RFC: youtube: Polymer UI and JSON endpoints for playlists #151

wlritchi · 2020-11-10T08:51:48Z

Before submitting a pull request make sure you have:

At least skimmed through adding new extractor tutorial and youtube-dl coding conventions sections
Searched the bugtracker for similar pull requests
Checked the code with flake8

In order to be accepted and merged into youtube-dl each piece of code must be in public domain or released under Unlicense. Check one of the following options:

I am the original author of this code and I am willing to release it under Unlicense
I am not the original author of this code but it is in public domain or released under Unlicense (provide reliable evidence)

What is the purpose of your pull request?

Bug fix
Improvement
New extractor
New feature

Description of your pull request and other information

We already had a few copies of Polymer-style pagination handling logic for certain circumstances, but now we're forced into using it for all playlists since we can no longer disable Polymer. Refactor the logic to move it to the parent class for all entry lists (including e.g. search results, feeds, and list of playlists), and generify a bit to cover the child classes' use cases.

Fixes #148.

We already had a few copies of Polymer-style pagination handling logic for certain circumstances, but now we're forced into using it for all playlists since we can no longer disable Polymer.

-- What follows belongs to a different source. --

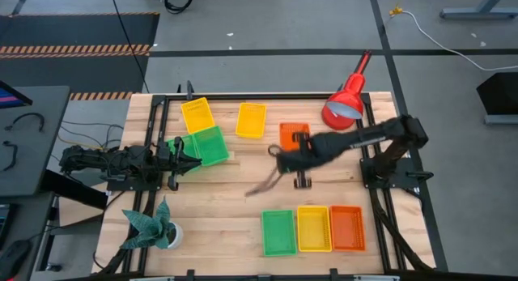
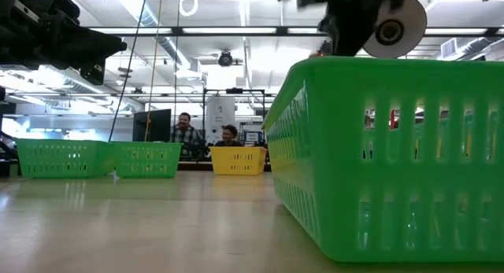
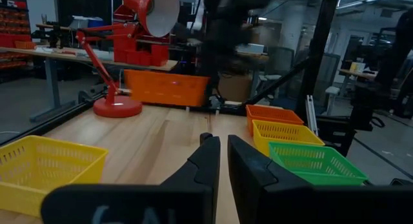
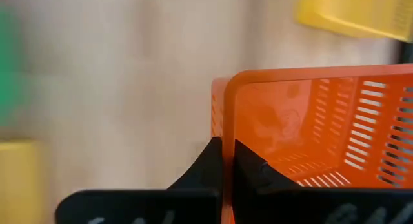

Refactor the logic to move it to the parent class for all entry lists (including e.g. search results, feeds, and list of playlists), and generify a bit to cover the child classes' use cases.

wlritchi · 2020-11-10T08:53:45Z

So far this is not tested for many use cases, including ones that we know will be affected (search, feeds, list of playlists). I've only tested it for downloading all of a channel's uploaded videos.

someziggyman · 2020-11-10T09:00:32Z

So far this is not tested for many use cases, including ones that we know will be affected (search, feeds, list of playlists). I've only tested it for downloading all of a channel's uploaded videos.

Will test this fix with these IDs:
Regular playlist ID:
PLszW2az_oxFd7dFeCb1FFhk7c_eEer5n1
Mix playlist ID:
RDKR9wGi7gVLQ
Search playlist:
https://www.youtube.com/results?search_query=linkin+park+numb
And channel playlist:
https://www.youtube.com/user/TheLinuxFoundation/playlists

We now have two fixes released almost at the same time
#150

wlritchi · 2020-11-10T09:03:58Z

See also #150 (edit: some already have while I was typing this, apparently) which appears to be doing essentially the same thing. There's a few things it does better than this one, including noticing that the base extractor already has a _get_yt_initial_data method and using that, rather than borrowing the copy from the search implementation. But I'm out of cycles for the night. Edits welcome!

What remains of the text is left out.